PROSES SETELAH PANEN
Pemilihan proses pengolahan kopi setelah panen untuk menjadi sebuah biji kopi yang baik juga berpengaruh terhadap karakter aroma dan rasa kopi. Ada 3 cara pemrosesan yang biasa dilakukan yaitu :

1. Proses Natural atau Dry

Setelah pemanenan, dilakukan sortasi memisahkan buah kopi yang superior dengan yang inferior untuk membedakan kualitasnya, kemudian buah di keringkan secara merata dibawah sinar matahari langsung dengan ketinggian tidak lebih dari 4 cm dan dilakukan pembalikan minimal 2 kali dalam satu hari, pengeringan ini dilakukan kurang lebih 2 minggu bergantung dengan cuaca sampai diperkirakan kadar air sekitar 15% baru bisa dikatakan kopi siap di proses pada tahap selanjutnya yaitu pengupasan kulit buah dan kulit tanduk setelah selesai tahap proses pengupasan ini, dilakukan penjemuran ulang biji kopi yang sudah terkelupas dari kulit cangkangnya hingga mencapai kadar air 12% supaya kopi
tidak berjamur dan dapat mempengaruhi kwalitas kopi.

2. Proses Semi wash

Proses ini hampir sama dengan full wash pada awalnya, setelah sortasi buah kopi superior dan inferior, buah kopi dikupas dengan menggunakan mesin pengelupas (pulper basah) yang dialiri air yang kemudian biji kopi beserta cangkangnya dan masih tersisa lapisan buahnya di simpan selama 1 hari, setelah itu biji kopi di bersihkan dari sisa sisa buah kemudian di keringkan sampai kadar air mencapai 12%.

3. Proses Full wash

Setelah pemanenan, perlakuan sortasi buah kopi superior dengan inferior dilakukan dengan cara sortasi manual (pemilihan kopi matang dan belum matang), perambangan dan pembersihan dari kotoran. Setelah kopi yang sudah di sortir yang bagus merah dan mulus tersebut dilakukan pengelupasan kulit buah dengan menggunakan mesin pengelupas (pulper basah)  yang di aliri air secara terus menerus hingga daging buah bersih terpisah dari kulit tanduknya. Kemudian dilakukan proses fermentasi dengan cara merendam biji kopi yang masih berkulit cangkang dan masih terdapat daging buah yang menempel tersebut selama 12 s/d 36 untuk menghilangkan sisa sisa daging buah yang menempel kemudian di cuci kembali untuk memastikan daging buah bersih tidak menempel pada cangkang kopi, tahap berikutnya adalah pengeringan dibawah sinar matahari langsung  dengan ketinggian tidak lebih dari 4 cm dan di balik secara teratur sampai kadar air mencapai 12% kemudian dikupas kulit cangkangnya.

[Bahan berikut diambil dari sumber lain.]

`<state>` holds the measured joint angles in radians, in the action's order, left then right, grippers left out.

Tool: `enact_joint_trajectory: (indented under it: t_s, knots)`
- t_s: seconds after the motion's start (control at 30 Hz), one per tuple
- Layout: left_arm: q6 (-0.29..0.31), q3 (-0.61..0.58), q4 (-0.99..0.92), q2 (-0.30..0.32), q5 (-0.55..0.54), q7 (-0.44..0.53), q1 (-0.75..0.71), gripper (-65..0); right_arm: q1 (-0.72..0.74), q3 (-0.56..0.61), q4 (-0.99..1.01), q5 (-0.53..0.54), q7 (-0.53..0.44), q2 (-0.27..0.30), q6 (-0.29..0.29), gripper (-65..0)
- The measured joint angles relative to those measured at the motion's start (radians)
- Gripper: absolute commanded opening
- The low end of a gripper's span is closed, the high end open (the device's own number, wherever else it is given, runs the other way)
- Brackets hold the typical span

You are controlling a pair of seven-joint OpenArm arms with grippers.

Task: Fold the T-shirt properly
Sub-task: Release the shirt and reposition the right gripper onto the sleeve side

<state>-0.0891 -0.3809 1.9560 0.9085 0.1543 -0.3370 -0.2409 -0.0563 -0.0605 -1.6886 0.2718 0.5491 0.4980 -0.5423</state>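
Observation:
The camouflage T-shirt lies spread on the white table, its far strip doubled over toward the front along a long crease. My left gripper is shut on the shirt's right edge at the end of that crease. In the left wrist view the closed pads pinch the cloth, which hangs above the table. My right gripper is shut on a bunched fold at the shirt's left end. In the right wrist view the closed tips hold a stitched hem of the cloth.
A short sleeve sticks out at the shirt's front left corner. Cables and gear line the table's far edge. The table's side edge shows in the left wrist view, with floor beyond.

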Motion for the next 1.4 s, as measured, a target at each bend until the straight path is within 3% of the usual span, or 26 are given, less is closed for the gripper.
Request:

Perbedaan penggunaan proses kopi diatas mengakibatkan perbedaan karakteristik aroma dan rasa dari kopi dapat terjadi.

PEMANGGANGAN
Biji kopi mentah di panggang untuk mematangkannya, perubahan yang diakibatkan oleh pemanggangan ini mengakibatkan sifat kimia kopi seperti karbohidrat, asam, protein, kafein dan kandungan kimia yang bersifat volatile akan berubah seiring dengan perubahan fisik baik warna maupun kepadatan, perubahan ini yang mempengaruhi karakteristik aroma dan rasa’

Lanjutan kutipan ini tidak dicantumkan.